How to grow food in the Middle East and Africa

By The Associated PressThis is part of a series about food and agriculture.

For the past two decades, governments around the world have sought to transform the food system.

For a number of reasons, it is hard to do so.

In recent years, however, governments have begun to see the benefits of a change in the way they approach agriculture.

A large part of that has to do with technological advances that make it easier to produce food, and also because of the increased sophistication of the agricultural sector.

For instance, scientists and farmers alike are learning how to better farm.

They are increasingly focused on making better use of genetic information from insects, which have helped produce more and better crops.

These advancements have also made it easier for farmers to use fertilizers, which are less expensive and less environmentally damaging.

More broadly, there has been a revolution in how we think about food.

It has been an evolution in our understanding of food and farming.

We’ve moved from looking at food as something we have to eat, to looking at it as something that we can eat and that can feed us.

The concept of “feeding the world” is a cornerstone of modern farming.

When a country’s farmers are asked to produce enough food to feed its population, they have to produce at least two crops for every person.

In the U.S., the average per capita amount of food produced per person is about 7 pounds per person per year.

In the Middle Eastern and African regions, where a smaller percentage of the population is literate, the population has grown to about 10 percent, and most farmers have become literate.

The percentage of people with a high school education or less is about 8 percent in the U, while the percentage of literate adults is about 14 percent.

In countries like India and Pakistan, where literacy rates are even higher, the number of people literate has grown dramatically, and many of the farmers are in the middle of farming and working for a living.

For example, one farmer in India told Reuters News that he has doubled the number to 60 percent, which means he now produces six times as much food per person as he did in the 1990s.

He said he is now growing food for 10 times the number that he used to.

For many farmers, the transformation in their livelihoods has also had an impact on their family life.

A new Pew Research Center report finds that many of those who have been farmers for a long time are more likely to have had a child.

A quarter of these families are headed by a single parent, compared with about one-third in the 1950s.

The children of single mothers are more often at risk for poor health and health problems.

The new Pew report, “Changing Landscape: The Future of Food, Farming and Family Life in the 21st Century,” finds that, overall, “families are moving from a subsistence economy to one in which people depend on agriculture to meet their daily needs.

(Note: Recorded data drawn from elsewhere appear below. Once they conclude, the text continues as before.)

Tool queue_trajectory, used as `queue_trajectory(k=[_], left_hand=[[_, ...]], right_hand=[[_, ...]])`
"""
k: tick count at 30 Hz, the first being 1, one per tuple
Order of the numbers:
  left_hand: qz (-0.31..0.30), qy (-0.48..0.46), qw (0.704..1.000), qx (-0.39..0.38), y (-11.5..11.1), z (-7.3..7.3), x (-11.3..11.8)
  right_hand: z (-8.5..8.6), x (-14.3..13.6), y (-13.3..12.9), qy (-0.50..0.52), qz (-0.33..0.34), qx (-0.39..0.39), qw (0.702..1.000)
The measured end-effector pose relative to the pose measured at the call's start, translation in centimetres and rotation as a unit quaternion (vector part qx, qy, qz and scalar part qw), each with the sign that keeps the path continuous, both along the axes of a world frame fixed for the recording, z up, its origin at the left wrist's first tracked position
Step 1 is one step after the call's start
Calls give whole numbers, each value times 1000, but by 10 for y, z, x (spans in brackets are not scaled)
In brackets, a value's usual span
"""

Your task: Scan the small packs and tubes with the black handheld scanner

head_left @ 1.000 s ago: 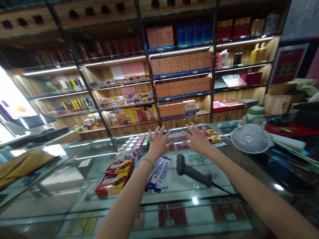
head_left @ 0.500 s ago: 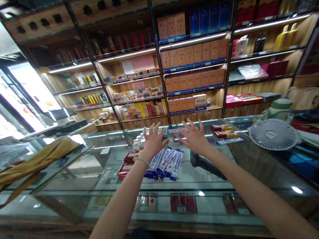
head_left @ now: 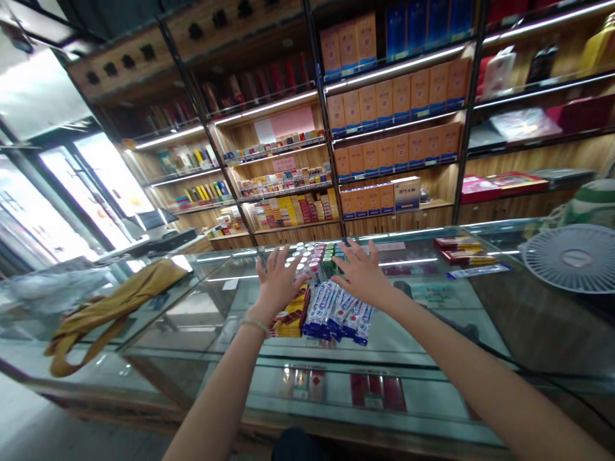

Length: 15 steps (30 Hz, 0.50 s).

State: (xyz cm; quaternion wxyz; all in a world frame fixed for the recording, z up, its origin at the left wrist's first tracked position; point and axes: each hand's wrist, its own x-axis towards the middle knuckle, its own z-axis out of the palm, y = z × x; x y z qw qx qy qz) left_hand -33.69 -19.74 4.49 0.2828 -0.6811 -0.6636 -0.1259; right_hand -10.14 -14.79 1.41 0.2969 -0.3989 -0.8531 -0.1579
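Both my hands hover with spread fingers over a glass counter (head_left: 408, 342). My left hand (head_left: 277, 286) is open and holds nothing, just above yellow-and-brown snack packets (head_left: 291, 317) that its wrist partly covers. My right hand (head_left: 360, 275) is also open and empty, over the upper right end of a spread pile of blue-and-white wrapped sticks (head_left: 331, 314). Behind the hands stand rows of small bottles (head_left: 314, 256) with white, pink and green tops. A dark handheld scanner (head_left: 468, 331) lies under my right forearm, partly hidden by it.
Red-and-yellow packets (head_left: 464, 255) and a single blue-white stick (head_left: 478, 271) lie at the right. A white fan (head_left: 574, 259) stands farther right. A mustard-coloured bag (head_left: 115, 301) rests on the left counter. Shelves of boxes (head_left: 384, 102) fill the back wall.
The view has swung left, so the shelves and counter sit farther right. My hands stay spread and empty. Yellow-and-brown packet faces now show beside the sticks, where red packets showed before.
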Motion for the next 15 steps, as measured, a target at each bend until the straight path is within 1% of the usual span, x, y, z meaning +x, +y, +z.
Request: queue_trajectory(k=[8, 15], left_hand=[[51, 5, 999, -19, -20, -9, -44], [39, 2, 996, -80, -23, -16, -87]], right_hand=[[-14, -34, -4, -6, 28, -14, 999], [-35, -61, 6, -22, 43, -42, 998]])
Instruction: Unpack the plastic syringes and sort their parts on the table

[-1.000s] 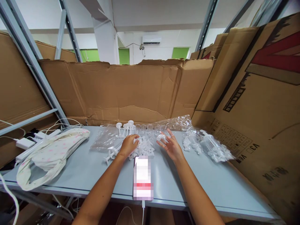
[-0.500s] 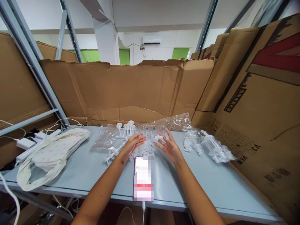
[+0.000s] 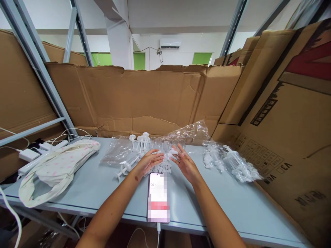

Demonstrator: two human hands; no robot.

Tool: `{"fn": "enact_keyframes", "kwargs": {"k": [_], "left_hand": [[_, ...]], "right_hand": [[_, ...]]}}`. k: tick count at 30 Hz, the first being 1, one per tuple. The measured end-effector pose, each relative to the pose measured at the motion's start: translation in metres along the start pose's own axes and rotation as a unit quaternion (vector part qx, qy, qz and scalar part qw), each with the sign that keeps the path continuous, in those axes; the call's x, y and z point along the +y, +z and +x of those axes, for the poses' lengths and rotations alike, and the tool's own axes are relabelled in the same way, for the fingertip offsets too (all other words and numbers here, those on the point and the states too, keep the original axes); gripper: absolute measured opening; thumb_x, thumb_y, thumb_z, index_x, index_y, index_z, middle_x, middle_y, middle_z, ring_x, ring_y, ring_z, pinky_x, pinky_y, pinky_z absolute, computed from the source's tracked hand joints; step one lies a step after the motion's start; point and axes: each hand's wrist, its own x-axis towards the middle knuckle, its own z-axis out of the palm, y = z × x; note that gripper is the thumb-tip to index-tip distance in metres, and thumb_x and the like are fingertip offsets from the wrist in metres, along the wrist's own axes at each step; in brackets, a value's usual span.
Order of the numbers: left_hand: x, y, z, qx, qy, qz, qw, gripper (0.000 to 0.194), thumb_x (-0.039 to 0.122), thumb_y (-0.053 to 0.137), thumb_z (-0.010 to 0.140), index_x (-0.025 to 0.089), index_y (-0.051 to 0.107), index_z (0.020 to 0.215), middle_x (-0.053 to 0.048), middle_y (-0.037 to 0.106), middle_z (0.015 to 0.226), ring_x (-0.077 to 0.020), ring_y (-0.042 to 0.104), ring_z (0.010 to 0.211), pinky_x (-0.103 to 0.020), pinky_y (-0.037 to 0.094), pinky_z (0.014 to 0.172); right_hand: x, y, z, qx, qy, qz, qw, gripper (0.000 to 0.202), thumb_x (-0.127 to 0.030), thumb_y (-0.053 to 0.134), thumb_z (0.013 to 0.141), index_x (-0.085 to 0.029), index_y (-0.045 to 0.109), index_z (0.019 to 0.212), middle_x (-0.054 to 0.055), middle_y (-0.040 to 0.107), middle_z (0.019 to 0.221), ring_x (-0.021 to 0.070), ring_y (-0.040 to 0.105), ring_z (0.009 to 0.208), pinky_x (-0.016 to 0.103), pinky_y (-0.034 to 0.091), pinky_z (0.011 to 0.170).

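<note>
My left hand (image 3: 148, 162) and my right hand (image 3: 184, 162) face each other, fingers spread, on either side of a small pile of white plastic parts (image 3: 162, 166) in the middle of the grey table (image 3: 103, 187). Both palms cup the pile from the sides without gripping anything. A row of clear syringe barrels (image 3: 165, 143) stands just behind the pile, and white plungers (image 3: 139, 140) stand upright to its left. Two assembled syringes (image 3: 128, 164) lie left of my left hand. A phone (image 3: 158, 196) lies flat in front of the pile, near the table's front edge.
Clear plastic bags of parts (image 3: 232, 162) lie to the right, another bag (image 3: 116, 153) to the left. A cloth bag (image 3: 54, 168) and white chargers with cables (image 3: 27, 155) sit far left. Cardboard sheets (image 3: 144, 100) wall the table at the back and right.
My left hand lifted off the pile and turned palm inward. Both hands drew closer together around the white parts. The view shifted slightly.
</note>
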Motion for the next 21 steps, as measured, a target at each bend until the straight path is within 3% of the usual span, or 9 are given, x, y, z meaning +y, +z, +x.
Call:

While the economic and social transformations of the past century have changed the world, they also have reshaped family structures and changed the way people think about their lives.”

As a result, some of these changes are being felt in the region.

In Kenya, the percentage living in rural areas has increased to about two-thirds from just under one-fourth in 1990.

In Nigeria, the share of people living in urban areas has risen to more than one-quarter from just over one-half in 1990, according to the Pew report.

In Nigeria, farmers are increasingly moving to rural areas in the south, where land is cheaper and easier to access.

In rural areas, people tend to be wealthier, and the land is more fertile.

As a result of the shift in farming, the fertility of land is now about half that of urban areas.

In many areas, the agricultural land is being converted to urban use, with some farming areas being converted into shopping malls, office parks, golf courses, and other development sites.

In Senegal, one of the poorest countries in the world with about 3.5 million people, the farming industry is being transformed.

Farmers are now moving into the cities, where they work in urban factories, often in low-paying jobs.

In some cases, the farmers have been forced to leave their land to work in factories in order to make ends meet.

The shift in agriculture has resulted in more poverty, higher rates of illiteracy, and higher rates for child mortality.

In some places, the impact of the transformation on the livelihoods of farmers is more subtle.

In Ghana, for instance, the government is trying to encourage farmers to become part of the food chain.

This has created an incentive for farmers who grow food on their land, such as cotton growers, to work for their land.

In other cases, farmers have faced more severe competition from foreign companies, such the Japanese company Nisshin Biosciences, which is trying a plan to sell its genetically modified cotton seed.